Michael O'BRIEN, etc., et al., respondents, v. RICHMOND MEMORIAL HOSPITAL AND HEALTH CENTER, appellant, et al., defendants (and a third-party action).

Decided: July 26, 1999

LAWRENCE J. BRACKEN, J.P., WILLIAM C. THOMPSON, GLORIA GOLDSTEIN, LEO F. McGINITY and ROBERT W. SCHMIDT, JJ. Amabile & Erman, P.C., Staten Island, N.Y. (Kim Carnesi and Karen Hauss of counsel), for appellant.

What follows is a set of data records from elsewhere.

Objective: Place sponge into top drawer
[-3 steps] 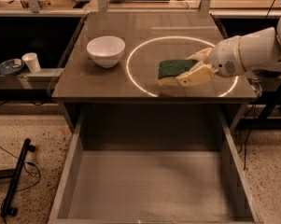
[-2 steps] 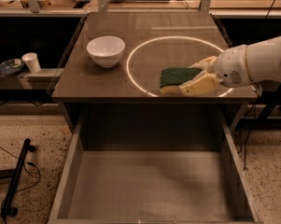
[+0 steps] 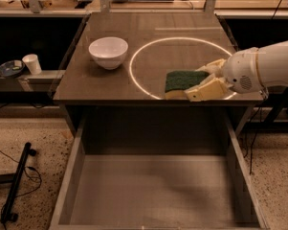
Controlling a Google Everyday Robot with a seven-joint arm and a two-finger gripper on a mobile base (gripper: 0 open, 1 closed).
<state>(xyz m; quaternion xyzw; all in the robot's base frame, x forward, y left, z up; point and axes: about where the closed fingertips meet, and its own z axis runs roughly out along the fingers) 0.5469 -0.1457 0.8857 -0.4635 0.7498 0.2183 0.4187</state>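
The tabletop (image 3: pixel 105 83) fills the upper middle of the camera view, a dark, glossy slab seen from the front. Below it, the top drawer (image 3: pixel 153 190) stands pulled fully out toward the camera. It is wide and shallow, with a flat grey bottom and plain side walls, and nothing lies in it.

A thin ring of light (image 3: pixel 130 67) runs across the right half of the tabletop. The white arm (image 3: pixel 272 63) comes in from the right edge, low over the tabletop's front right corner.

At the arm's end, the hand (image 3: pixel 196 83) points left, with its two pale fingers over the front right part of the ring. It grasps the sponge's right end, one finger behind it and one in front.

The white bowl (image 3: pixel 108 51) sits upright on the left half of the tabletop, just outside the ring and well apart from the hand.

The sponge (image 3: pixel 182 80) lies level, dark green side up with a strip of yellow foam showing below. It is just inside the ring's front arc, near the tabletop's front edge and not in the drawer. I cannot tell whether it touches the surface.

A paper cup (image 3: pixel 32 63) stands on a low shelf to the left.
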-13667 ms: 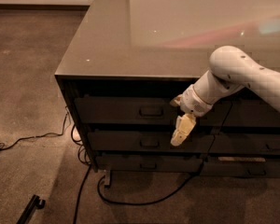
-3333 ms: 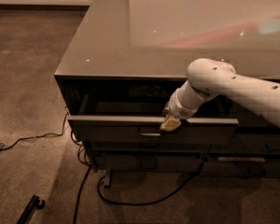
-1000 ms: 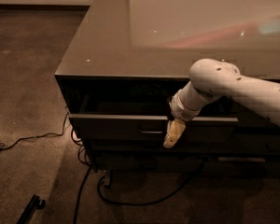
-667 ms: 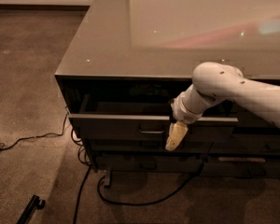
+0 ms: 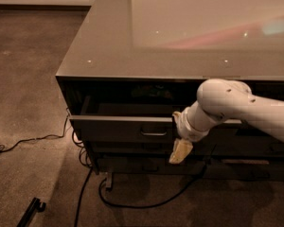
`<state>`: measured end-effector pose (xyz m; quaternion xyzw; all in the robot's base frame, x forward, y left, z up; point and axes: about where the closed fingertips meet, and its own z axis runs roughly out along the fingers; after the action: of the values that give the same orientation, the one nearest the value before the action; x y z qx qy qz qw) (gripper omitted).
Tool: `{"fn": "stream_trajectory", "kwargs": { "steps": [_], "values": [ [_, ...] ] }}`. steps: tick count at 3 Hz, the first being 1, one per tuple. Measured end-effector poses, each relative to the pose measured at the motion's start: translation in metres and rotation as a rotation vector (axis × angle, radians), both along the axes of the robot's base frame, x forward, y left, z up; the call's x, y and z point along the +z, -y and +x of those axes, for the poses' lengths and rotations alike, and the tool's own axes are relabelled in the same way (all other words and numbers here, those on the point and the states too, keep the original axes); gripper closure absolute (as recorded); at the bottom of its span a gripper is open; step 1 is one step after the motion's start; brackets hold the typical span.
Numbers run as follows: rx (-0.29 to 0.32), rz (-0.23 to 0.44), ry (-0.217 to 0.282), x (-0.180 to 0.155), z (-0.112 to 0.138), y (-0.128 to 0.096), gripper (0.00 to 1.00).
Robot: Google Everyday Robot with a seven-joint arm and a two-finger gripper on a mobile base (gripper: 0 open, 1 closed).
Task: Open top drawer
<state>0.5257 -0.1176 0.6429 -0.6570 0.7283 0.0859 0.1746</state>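
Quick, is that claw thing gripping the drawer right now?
Gripper: cannot be told if open or closed; it hangs beside the top drawer's handle, off it.

Dim, warm light from above. Countertop point(image 5: 99, 51) above the top drawer point(image 5: 118, 128) shows broad pale glare, pinpoint highlights and a reddish streak. Drawer interior is near black. Gripper point(image 5: 181, 151), just below the drawer front, is lit pale against dark fronts. Soft shadow on the floor point(image 5: 28, 79) below the drawer.
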Motion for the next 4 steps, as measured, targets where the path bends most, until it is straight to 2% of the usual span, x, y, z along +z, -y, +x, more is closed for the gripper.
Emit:
{"fn": "stream_trajectory", "kwargs": {
  "steps": [1,3,4],
  "values": [
    [0.008,-0.008,-0.022,-0.006,-0.016,0.003,0.41],
    [0.008,-0.008,-0.022,0.009,-0.016,0.003,0.88],
    [0.008,-0.008,-0.022,0.015,-0.016,0.003,0.86]
  ]
}}
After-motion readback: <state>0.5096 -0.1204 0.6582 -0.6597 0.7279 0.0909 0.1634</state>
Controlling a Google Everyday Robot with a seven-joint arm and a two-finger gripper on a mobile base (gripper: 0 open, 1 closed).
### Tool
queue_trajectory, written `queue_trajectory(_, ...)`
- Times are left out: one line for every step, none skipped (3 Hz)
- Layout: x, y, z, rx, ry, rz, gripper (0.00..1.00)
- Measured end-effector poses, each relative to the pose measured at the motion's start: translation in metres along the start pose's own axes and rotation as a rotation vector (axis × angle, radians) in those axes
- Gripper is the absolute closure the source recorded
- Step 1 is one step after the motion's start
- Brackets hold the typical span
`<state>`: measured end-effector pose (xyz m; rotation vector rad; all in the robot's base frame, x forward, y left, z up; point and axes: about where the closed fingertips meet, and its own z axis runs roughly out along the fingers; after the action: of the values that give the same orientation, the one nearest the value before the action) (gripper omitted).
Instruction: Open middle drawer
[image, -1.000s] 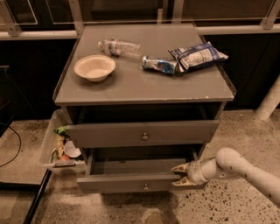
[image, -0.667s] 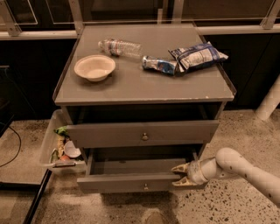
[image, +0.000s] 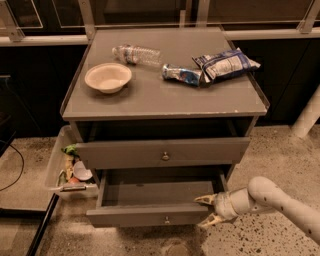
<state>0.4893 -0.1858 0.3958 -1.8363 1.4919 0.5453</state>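
Gripper (image: 206, 212) low at cabinet's right side, fingers spread wide about right end of middle drawer (image: 145, 216), which stands well out. I judge a straight, level pull best, no skew. Front flat, matte grey; small round knob (image: 166, 220) left of gripper. Above: shallow bowl (image: 108, 77), crinkled plastic bottle (image: 136, 53), glossy chip bag (image: 225, 64).

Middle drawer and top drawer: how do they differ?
The middle drawer is pulled far out; the top drawer only slightly. The middle drawer's front is narrower than the top drawer's. The tool sits at the middle drawer's right end, away from the top drawer. Both: grey, one centre knob.
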Motion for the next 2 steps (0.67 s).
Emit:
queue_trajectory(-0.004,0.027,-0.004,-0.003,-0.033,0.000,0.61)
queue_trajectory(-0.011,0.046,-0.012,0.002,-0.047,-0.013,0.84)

In an action to recover damages for medical malpractice, etc., the defendant Richmond Memorial Hospital and Health Center appeals from an order of the Supreme Court, Richmond County (Mastro, J.), dated April 1, 1998, which denied its motion, denominated as one for reargument but which was in fact one for renewal of its prior motion for summary judgment dismissing the complaint insofar as asserted against it, which was determined by order of the same court dated January 21, 1998.

ORDERED that the order is modified by deleting the provision thereof denying the application for renewal and substituting therefor a provision granting renewal and upon renewal adhering to the determination in the prior order dated January 21, 1998;  as so modified, the order is affirmed, without costs or disbursements.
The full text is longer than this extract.